Journal The Jounal of Physical Chemistry B
Volume (Issue) 118(38)
Page(s) 11152 - 11160
Title of proceedings The Jounal of Physical Chemistry B
DOI 10.1021/jp506837c


Vibrational circular dichroism (VCD) spectroscopy has become an excellent tool to study biological nanostructures and biomimetic materials in their functional environment and is thus complementary to otherwise employed diffraction, imaging, and spectroscopy methods. However, it is still difficult to relate the observed exceptionally large VCD signals to specific structural elements. Here, we systematically studied the VCD signatures of structurally well-defined and thoroughly characterized nanofibrils from oligopeptide-substituted perylene bisimides that comprise single parallel β-sheets. These nanofibrils show a giant VCD signal in the absence of β-sheet stacking and a negative VCD couplet despite their right-handed helicity. The giant VCD signal was very sensitive to subtle changes in the molecular structure as well as 13C-labeling, which caused a strong disruption of the exciton system as confirmed by two-dimensional infrared spectroscopy. Simulations based on the commonly applied transition dipole coupling model qualitatively reproduced the IR spectra but failed to account for the observed giant VCD or the strong isotope effect.
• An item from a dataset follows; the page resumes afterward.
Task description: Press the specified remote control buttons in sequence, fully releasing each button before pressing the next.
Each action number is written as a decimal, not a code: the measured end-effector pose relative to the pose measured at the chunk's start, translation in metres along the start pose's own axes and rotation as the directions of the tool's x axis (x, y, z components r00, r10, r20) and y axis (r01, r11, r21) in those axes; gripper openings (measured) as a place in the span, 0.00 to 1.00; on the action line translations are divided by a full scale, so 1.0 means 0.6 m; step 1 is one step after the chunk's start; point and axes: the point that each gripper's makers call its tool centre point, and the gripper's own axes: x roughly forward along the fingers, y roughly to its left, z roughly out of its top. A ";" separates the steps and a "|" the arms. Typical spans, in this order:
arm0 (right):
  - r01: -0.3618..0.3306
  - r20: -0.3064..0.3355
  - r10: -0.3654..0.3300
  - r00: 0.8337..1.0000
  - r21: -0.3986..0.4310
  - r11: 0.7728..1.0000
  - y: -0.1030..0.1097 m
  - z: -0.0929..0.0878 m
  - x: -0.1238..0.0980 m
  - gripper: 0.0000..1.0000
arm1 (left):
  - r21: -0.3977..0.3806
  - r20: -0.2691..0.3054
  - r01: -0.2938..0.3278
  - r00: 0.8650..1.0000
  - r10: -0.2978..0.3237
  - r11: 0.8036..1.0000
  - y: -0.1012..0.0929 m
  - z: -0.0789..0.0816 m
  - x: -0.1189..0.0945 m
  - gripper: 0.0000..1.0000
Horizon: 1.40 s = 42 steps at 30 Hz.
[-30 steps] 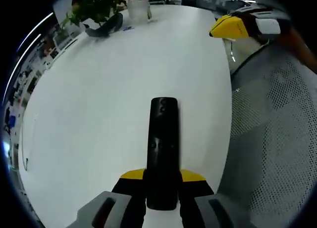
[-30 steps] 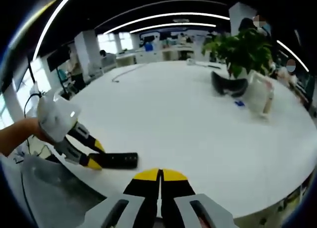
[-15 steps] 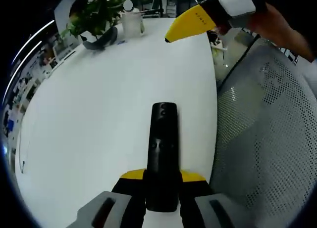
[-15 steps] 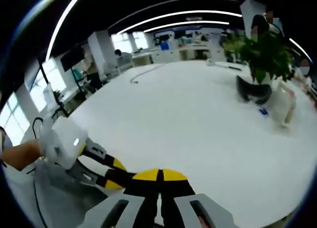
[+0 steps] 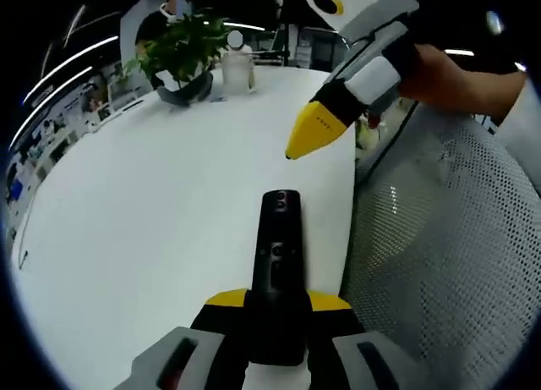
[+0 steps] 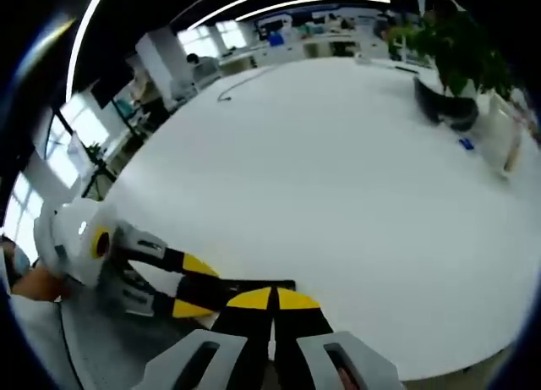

Because our model system and isotope labeling imposes stringent structural constraints of the observed spectroscopic features, our results challenge current assumptions regarding the structural parameters determining VCD sign and intensity. The investigated system may, hence, serve as a benchmark for more sophisticated models with better predictive power for the investigation of protein aggregates in biomedical context or novel oligopeptide-based nanomaterials.